# EXERCISE DIRECTIONS:
Down to the last line, restate the records word for word, but not the pictures.

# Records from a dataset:
Start of Block
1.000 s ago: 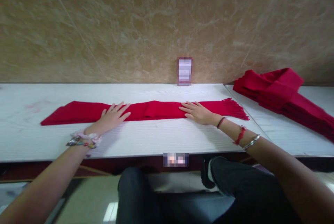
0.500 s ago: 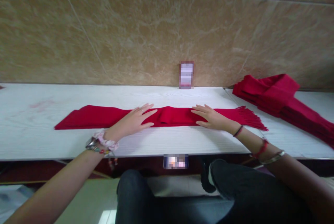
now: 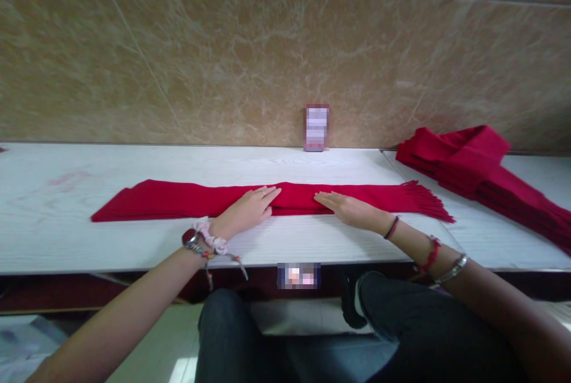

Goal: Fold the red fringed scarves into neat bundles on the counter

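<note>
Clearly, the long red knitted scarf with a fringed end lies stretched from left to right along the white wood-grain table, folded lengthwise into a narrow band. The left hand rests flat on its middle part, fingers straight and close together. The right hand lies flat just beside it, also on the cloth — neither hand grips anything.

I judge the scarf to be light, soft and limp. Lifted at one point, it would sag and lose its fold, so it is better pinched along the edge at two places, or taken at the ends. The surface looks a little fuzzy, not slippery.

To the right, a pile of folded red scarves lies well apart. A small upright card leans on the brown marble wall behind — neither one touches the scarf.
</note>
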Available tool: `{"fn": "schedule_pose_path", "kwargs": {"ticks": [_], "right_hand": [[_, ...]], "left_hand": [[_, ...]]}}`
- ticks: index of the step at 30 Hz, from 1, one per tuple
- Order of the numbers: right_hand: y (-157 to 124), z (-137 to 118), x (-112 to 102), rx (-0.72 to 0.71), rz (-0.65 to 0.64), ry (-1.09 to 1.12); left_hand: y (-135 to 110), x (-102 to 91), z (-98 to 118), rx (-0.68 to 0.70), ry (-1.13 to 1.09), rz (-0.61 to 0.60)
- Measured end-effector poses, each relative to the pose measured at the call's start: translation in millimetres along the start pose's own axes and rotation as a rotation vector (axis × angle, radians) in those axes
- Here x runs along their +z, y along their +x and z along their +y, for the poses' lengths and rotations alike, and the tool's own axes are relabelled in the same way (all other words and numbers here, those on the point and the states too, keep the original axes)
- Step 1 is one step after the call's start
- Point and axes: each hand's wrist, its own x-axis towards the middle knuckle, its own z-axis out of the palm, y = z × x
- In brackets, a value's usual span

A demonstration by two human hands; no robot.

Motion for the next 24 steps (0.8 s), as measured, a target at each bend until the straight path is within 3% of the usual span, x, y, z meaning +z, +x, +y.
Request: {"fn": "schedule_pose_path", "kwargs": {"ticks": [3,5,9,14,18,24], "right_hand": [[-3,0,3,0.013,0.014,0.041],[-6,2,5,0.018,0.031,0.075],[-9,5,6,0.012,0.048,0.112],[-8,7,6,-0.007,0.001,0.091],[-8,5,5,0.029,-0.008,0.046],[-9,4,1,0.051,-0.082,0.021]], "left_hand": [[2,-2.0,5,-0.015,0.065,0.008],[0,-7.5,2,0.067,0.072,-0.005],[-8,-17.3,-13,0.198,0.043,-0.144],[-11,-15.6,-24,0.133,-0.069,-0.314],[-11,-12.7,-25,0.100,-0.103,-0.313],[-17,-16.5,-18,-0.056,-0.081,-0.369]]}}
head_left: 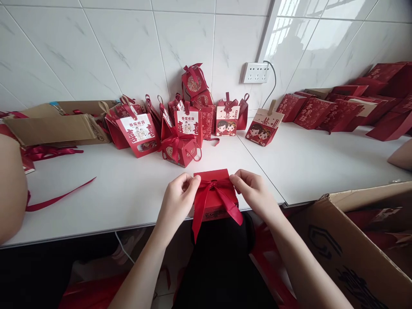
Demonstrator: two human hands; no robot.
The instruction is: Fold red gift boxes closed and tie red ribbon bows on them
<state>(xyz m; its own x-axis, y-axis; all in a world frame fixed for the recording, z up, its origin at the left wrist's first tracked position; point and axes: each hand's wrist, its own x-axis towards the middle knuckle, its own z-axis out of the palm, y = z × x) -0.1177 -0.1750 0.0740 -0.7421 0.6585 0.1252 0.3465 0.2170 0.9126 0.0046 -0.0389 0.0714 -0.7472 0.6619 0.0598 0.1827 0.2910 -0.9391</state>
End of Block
# RESULT FOR THIS EXERCISE:
1.000 s ago: 
0.500 s ago: 
now: 

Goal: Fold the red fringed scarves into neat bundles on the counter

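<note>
Clearly, the long red knitted scarf with a fringed end lies stretched from left to right along the white wood-grain table, folded lengthwise into a narrow band. The left hand rests flat on its middle part, fingers straight and close together. The right hand lies flat just beside it, also on the cloth — neither hand grips anything.

I judge the scarf to be light, soft and limp. Lifted at one point, it would sag and lose its fold, so it is better pinched along the edge at two places, or taken at the ends. The surface looks a little fuzzy, not slippery.

To the right, a pile of folded red scarves lies well apart. A small upright card leans on the brown marble wall behind — neither one touches the scarf.
</note>
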Available tool: `{"fn": "schedule_pose_path", "kwargs": {"ticks": [_], "right_hand": [[_, ...]], "left_hand": [[_, ...]]}}`
- ticks: index of the step at 30 Hz, from 1, one per tuple
- Order of the numbers: right_hand: y (-157 to 124), z (-137 to 118), x (-112 to 102), rx (-0.72 to 0.71), rz (-0.65 to 0.64), ry (-1.09 to 1.12); left_hand: y (-135 to 110), x (-102 to 91), z (-98 to 118), rx (-0.68 to 0.70), ry (-1.13 to 1.09), rz (-0.61 to 0.60)
- Measured end-effector poses, each relative to the pose measured at the call's start: translation in millimetres along the start pose's own axes and rotation as a rotation vector (axis × angle, radians) in those axes
- Here x runs along their +z, y along their +x and z along their +y, for the poses' lengths and rotations alike, and the tool's own axes are relabelled in the same way (all other words and numbers here, those on the point and the states too, keep the original axes)
- Step 1 is one step after the call's start
- Point and axes: each hand's wrist, its own x-axis towards the middle knuckle, its own z-axis out of the palm, y = z × x
- In brackets, a value's usual span

A demonstration by two human hands; no robot.

Motion for the next 24 steps (0.8 s), as measured, a target at each bend until the straight path is within 3% of the usual span, x, y, z meaning +z, +x, +y.
Request: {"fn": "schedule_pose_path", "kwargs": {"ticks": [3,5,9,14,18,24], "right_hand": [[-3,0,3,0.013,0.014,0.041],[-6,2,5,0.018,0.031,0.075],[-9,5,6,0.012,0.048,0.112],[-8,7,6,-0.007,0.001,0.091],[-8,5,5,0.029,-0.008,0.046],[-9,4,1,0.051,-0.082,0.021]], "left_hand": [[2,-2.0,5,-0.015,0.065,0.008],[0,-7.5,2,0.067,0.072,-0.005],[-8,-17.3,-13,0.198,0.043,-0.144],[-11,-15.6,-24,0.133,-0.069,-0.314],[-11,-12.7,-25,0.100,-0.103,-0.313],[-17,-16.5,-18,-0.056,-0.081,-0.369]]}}
head_left: 
Demonstrator: two human hands; no robot.
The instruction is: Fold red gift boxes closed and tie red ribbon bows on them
<state>(xyz m; its own x-axis, y-axis; all in a world frame fixed for the recording, z up, its origin at the left wrist's first tracked position; point and axes: each hand's wrist, its own x-axis towards the middle knuckle, its own z-axis out of the palm, y = z × x) -0.1177 -0.1750 0.0740 -0.7421 0.6585 0.1252 0.3465 0.2170 0.9126 0.0046 -0.0389 0.0714 -0.7472 0.6619 0.0598 0.1827 0.2910 -0.9391</state>

What was requested is fully covered by this answer.